Exercise data section start
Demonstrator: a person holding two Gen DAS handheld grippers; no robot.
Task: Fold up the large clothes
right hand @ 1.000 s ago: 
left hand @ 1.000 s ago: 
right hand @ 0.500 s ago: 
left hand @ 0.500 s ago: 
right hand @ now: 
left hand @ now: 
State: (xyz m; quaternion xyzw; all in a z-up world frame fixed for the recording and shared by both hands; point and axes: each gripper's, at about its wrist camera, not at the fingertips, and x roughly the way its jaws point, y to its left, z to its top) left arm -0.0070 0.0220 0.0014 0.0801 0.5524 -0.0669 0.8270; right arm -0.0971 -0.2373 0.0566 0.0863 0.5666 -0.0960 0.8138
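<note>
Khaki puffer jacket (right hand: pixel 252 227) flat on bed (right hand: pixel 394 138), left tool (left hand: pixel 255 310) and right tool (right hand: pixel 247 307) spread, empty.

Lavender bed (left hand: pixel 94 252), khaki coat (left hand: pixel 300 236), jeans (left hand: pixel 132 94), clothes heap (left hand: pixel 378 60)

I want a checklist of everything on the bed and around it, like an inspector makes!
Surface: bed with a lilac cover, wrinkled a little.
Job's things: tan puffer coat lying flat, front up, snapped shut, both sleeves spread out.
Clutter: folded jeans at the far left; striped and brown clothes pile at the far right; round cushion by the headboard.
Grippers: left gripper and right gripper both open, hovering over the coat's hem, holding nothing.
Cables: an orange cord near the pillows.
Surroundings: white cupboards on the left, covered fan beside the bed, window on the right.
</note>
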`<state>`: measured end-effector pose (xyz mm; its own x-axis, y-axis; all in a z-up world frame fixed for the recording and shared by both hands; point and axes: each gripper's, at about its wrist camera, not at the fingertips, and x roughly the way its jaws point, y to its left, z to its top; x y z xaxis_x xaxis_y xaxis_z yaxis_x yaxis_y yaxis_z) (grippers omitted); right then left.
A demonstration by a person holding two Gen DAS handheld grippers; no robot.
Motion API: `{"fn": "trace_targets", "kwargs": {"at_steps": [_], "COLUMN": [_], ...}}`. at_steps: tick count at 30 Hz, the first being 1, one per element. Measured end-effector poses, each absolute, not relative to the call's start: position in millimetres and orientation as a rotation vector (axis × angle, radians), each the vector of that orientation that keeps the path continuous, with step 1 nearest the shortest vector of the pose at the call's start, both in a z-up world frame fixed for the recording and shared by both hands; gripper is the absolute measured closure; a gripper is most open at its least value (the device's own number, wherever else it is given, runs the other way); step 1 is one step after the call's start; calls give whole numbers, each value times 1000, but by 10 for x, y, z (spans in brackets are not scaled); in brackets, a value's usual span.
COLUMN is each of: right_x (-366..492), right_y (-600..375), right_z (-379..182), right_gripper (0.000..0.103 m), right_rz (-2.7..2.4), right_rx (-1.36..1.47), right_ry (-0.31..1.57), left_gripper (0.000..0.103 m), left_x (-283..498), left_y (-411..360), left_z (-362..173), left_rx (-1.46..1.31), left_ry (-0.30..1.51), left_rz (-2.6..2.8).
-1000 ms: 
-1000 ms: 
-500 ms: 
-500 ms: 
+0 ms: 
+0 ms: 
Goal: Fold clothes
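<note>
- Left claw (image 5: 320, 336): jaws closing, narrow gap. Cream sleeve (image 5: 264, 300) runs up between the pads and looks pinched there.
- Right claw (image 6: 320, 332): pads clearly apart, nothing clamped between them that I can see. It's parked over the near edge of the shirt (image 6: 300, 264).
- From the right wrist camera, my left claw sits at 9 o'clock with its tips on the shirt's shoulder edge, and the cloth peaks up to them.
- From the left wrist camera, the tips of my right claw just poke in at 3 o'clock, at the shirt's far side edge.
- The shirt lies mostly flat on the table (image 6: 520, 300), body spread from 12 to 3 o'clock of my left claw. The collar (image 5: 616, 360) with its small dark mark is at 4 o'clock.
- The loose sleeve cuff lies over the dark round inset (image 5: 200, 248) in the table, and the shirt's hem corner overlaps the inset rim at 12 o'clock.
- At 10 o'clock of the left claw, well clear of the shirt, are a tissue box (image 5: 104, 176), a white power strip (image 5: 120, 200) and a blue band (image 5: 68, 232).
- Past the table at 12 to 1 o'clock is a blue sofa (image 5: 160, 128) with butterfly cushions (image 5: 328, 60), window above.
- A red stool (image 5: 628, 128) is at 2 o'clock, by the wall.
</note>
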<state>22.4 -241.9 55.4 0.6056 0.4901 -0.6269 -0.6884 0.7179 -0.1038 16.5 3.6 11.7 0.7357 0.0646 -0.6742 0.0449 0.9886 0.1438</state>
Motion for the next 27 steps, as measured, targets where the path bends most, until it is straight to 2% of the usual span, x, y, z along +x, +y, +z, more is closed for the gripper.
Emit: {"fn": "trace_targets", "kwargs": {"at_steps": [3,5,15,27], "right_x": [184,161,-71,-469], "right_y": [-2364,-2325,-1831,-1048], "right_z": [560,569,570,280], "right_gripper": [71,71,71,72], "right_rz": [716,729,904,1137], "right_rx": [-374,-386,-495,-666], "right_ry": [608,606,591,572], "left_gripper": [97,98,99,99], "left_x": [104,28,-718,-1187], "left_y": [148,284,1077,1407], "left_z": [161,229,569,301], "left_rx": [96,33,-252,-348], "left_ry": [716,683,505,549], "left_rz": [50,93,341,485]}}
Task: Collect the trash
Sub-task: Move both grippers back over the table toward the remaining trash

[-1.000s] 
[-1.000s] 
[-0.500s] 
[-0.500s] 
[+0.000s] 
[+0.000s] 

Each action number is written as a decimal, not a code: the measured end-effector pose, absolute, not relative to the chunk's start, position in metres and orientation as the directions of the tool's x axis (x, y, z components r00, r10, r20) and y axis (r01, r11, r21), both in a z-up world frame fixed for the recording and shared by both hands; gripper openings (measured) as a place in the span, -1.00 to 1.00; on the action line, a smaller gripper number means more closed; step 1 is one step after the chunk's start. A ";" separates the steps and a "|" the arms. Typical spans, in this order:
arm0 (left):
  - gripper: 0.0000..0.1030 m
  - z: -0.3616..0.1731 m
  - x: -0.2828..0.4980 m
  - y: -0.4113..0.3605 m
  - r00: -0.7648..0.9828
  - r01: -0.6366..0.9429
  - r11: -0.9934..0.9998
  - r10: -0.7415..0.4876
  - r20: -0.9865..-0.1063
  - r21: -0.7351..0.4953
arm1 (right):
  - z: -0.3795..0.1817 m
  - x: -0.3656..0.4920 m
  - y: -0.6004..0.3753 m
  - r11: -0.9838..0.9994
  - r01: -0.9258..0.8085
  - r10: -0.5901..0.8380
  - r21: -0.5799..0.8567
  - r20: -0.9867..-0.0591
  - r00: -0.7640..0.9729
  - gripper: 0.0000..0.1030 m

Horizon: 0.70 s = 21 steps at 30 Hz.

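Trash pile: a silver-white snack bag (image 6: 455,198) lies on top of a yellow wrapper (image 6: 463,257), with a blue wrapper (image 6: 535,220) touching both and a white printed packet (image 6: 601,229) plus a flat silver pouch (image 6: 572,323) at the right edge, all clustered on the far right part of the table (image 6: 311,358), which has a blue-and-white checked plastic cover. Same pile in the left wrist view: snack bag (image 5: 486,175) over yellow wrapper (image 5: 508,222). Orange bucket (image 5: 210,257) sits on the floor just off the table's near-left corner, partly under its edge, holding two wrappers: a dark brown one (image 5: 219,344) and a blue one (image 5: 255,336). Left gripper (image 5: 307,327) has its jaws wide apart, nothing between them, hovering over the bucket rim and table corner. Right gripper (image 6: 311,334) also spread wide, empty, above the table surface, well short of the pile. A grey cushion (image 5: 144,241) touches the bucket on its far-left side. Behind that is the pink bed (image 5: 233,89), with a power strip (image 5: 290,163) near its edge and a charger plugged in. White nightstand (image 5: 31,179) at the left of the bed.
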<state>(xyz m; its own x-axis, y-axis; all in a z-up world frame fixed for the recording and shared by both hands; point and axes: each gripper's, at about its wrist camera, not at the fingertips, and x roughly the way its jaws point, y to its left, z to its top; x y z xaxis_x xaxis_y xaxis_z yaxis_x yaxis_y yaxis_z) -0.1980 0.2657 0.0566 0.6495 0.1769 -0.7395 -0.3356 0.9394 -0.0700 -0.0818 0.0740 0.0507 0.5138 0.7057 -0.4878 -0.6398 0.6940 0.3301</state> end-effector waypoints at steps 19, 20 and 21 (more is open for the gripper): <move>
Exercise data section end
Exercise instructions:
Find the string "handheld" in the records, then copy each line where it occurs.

Written response:
Demonstrator: a person holding two Gen DAS handheld grippers; no robot.
A demonstration by a person holding two Gen DAS handheld grippers; no robot.

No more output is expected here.